• Required action:
The whole listing is to be set down again without alteration.

===== Exercise data

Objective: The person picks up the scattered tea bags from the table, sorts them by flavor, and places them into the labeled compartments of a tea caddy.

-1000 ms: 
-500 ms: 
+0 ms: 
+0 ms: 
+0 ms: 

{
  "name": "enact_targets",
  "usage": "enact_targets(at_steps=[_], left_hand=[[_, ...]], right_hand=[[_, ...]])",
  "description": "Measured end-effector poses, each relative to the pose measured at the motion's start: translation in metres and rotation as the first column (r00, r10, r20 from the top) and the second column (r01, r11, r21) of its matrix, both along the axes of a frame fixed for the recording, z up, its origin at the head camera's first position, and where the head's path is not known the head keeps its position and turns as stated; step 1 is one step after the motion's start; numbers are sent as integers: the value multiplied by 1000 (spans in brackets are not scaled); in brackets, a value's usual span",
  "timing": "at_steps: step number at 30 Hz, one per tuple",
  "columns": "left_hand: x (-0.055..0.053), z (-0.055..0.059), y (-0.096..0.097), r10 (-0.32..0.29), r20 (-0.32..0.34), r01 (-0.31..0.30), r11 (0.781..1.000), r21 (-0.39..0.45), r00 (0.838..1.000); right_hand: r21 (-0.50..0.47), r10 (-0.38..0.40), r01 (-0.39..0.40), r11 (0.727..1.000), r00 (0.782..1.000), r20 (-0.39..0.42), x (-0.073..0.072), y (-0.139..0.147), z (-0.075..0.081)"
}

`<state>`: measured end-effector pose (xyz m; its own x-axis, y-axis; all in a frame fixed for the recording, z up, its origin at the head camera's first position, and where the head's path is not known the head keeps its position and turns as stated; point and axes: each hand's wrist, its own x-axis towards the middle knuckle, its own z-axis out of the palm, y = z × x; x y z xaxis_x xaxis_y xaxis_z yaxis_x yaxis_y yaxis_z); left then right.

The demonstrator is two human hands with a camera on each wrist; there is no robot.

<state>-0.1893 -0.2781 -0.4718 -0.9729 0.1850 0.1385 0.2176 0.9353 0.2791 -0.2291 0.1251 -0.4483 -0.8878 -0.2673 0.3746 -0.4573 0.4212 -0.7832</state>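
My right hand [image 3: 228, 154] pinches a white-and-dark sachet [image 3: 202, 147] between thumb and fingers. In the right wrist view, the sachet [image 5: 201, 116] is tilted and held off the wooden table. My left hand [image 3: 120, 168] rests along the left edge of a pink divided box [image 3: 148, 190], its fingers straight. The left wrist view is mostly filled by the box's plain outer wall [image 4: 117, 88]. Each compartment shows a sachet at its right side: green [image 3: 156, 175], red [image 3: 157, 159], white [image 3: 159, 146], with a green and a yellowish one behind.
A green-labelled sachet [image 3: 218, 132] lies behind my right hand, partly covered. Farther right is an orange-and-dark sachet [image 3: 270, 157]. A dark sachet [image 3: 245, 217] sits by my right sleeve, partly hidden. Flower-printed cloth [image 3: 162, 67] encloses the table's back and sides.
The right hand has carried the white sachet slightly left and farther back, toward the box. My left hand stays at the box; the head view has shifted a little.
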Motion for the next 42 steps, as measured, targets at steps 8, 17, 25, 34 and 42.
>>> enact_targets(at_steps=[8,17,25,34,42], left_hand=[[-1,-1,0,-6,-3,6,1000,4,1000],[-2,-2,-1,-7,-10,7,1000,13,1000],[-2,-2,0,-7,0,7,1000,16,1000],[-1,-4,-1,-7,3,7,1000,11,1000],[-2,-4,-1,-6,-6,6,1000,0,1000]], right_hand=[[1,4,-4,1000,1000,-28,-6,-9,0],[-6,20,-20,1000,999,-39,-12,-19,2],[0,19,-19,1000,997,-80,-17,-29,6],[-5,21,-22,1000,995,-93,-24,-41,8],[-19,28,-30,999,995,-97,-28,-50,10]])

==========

• Answer to this problem:
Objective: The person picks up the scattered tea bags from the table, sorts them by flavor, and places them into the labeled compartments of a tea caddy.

-1000 ms: 
-500 ms: 
+0 ms: 
+0 ms: 
+0 ms: 

{
  "name": "enact_targets",
  "usage": "enact_targets(at_steps=[_], left_hand=[[_, ...]], right_hand=[[_, ...]])",
  "description": "Measured end-effector poses, each relative to the pose measured at the motion's start: translation in metres and rotation as the first column (r00, r10, r20 from the top) and the second column (r01, r11, r21) of its matrix, both along the axes of a frame fixed for the recording, z up, its origin at the head camera's first position, and where the head's path is not known the head keeps its position and turns as stated; step 1 is one step after the motion's start; numbers are sent as integers: the value multiplied by 1000 (spans in brackets are not scaled); in brackets, a value's usual span",
  "timing": "at_steps: step number at 30 Hz, one per tuple",
  "columns": "left_hand: x (-0.055..0.053), z (-0.055..0.059), y (-0.096..0.097), r10 (-0.32..0.29), r20 (-0.32..0.34), r01 (-0.31..0.30), r11 (0.781..1.000), r21 (-0.39..0.45), r00 (0.838..1.000); right_hand: r21 (-0.50..0.47), r10 (-0.38..0.40), r01 (-0.39..0.40), r11 (0.727..1.000), r00 (0.782..1.000), r20 (-0.39..0.42), x (-0.073..0.072), y (-0.139..0.147), z (-0.075..0.081)"
}

`<state>`: measured end-effector pose (xyz m; its own x-axis, y-axis; all in a frame fixed for the recording, z up, its origin at the head camera's first position, and where the head's path is not known the head keeps its position and turns as stated; point and axes: each hand's wrist, its own x-axis towards the middle knuckle, its own z-axis out of the palm, y = z × x; x y z xaxis_x xaxis_y xaxis_z yaxis_x yaxis_y yaxis_z); left then right.

The demonstrator is two human hands with a camera on each wrist; there is no robot.

<state>-0.1893 -0.2781 -0.4718 -0.9729 0.1850 0.1385 0.2176 0.9353 0.2791 -0.2291 0.1251 -0.4483 -0.8878 -0.2673 0.3746 -0.4573 0.4212 -0.7832</state>
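My right hand [image 3: 228, 154] pinches a white-and-dark sachet [image 3: 202, 147] between thumb and fingers. In the right wrist view, the sachet [image 5: 201, 116] is tilted and held off the wooden table. My left hand [image 3: 120, 168] rests along the left edge of a pink divided box [image 3: 148, 190], its fingers straight. The left wrist view is mostly filled by the box's plain outer wall [image 4: 117, 88]. Each compartment shows a sachet at its right side: green [image 3: 156, 175], red [image 3: 157, 159], white [image 3: 159, 146], with a green and a yellowish one behind.
A green-labelled sachet [image 3: 218, 132] lies behind my right hand, partly covered. Farther right is an orange-and-dark sachet [image 3: 270, 157]. A dark sachet [image 3: 245, 217] sits by my right sleeve, partly hidden. Flower-printed cloth [image 3: 162, 67] encloses the table's back and sides.
The right hand has carried the white sachet slightly left and farther back, toward the box. My left hand stays at the box; the head view has shifted a little.
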Motion for the next 42 steps, as measured, targets at steps 8, 17, 25, 34 and 42.
>>> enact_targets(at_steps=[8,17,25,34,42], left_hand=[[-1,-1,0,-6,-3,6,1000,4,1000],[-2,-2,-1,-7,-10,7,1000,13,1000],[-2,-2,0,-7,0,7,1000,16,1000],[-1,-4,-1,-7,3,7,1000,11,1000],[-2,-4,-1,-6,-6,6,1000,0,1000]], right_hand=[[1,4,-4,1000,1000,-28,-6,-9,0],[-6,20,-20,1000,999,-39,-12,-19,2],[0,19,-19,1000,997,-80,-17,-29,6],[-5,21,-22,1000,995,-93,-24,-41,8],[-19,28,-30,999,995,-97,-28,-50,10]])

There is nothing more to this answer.